Your task: Scan the entries for the word "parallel" and return every line that has it.
*** Data shown Section Begins ***
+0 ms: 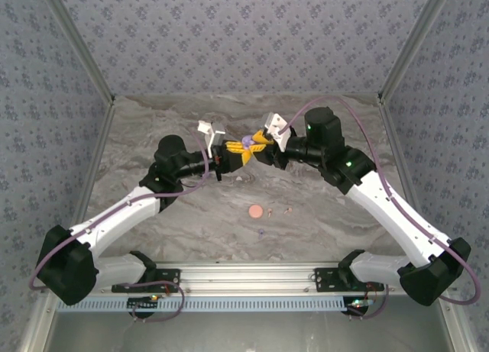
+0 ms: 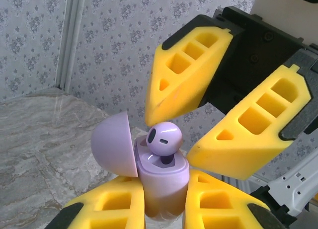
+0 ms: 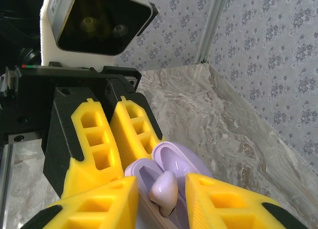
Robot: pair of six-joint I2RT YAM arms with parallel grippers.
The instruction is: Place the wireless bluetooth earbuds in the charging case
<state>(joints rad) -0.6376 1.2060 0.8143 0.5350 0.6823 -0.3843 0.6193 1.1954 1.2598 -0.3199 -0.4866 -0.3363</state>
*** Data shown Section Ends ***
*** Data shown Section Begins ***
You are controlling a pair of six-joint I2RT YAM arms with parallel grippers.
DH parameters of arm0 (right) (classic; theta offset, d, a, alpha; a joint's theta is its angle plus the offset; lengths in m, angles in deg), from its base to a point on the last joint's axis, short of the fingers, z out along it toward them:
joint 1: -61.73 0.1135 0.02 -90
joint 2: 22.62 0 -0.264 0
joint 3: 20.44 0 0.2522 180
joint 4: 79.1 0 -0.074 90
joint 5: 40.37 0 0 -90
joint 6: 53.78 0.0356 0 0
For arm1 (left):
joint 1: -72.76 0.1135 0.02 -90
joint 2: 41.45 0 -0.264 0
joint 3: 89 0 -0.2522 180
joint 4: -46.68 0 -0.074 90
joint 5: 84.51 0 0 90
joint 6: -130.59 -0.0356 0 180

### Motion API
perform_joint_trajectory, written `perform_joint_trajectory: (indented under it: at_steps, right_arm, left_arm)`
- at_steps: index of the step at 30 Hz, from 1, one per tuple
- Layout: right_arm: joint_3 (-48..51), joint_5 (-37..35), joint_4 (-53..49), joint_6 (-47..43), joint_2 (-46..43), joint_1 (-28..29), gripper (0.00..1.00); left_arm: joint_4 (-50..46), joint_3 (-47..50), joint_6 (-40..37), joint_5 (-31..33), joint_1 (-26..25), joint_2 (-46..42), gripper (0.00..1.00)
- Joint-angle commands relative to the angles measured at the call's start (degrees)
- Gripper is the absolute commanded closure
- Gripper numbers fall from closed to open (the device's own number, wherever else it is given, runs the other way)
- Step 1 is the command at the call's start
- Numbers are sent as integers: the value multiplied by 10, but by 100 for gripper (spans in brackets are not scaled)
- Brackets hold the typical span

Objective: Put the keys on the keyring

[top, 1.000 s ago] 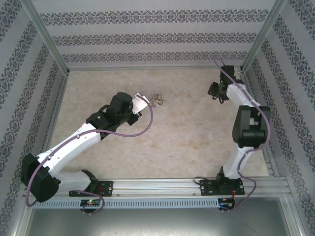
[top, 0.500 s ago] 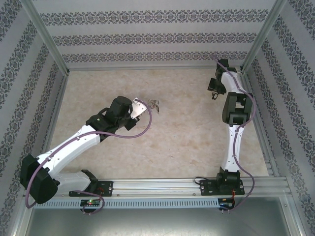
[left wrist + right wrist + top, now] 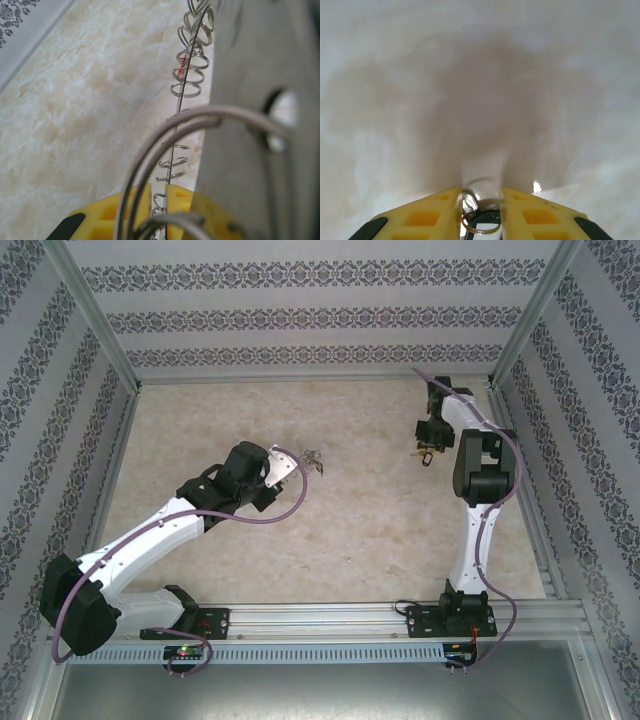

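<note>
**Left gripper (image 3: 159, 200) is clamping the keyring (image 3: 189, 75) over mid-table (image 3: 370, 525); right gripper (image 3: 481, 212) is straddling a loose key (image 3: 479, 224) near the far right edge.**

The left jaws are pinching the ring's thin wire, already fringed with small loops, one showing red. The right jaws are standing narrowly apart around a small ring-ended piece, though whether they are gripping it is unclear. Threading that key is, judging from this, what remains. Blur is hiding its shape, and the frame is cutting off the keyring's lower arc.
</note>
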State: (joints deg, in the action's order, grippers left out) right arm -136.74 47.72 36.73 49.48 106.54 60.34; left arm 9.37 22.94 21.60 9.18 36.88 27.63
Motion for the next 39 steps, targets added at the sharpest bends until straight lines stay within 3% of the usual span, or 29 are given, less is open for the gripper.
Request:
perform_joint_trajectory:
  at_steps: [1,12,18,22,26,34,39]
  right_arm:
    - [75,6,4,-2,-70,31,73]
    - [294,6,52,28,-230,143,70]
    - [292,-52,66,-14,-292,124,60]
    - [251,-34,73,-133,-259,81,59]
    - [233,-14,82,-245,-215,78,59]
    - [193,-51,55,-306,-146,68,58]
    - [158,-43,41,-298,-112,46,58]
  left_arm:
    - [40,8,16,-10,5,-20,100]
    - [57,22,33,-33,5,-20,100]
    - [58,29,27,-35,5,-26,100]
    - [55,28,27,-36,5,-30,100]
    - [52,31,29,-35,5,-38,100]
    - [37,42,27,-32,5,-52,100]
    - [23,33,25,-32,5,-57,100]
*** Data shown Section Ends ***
Solution below:
Robot: pair of six-joint I2RT YAM arms with parallel grippers.
You are controlling a pair of six-joint I2RT YAM arms with parallel grippers.

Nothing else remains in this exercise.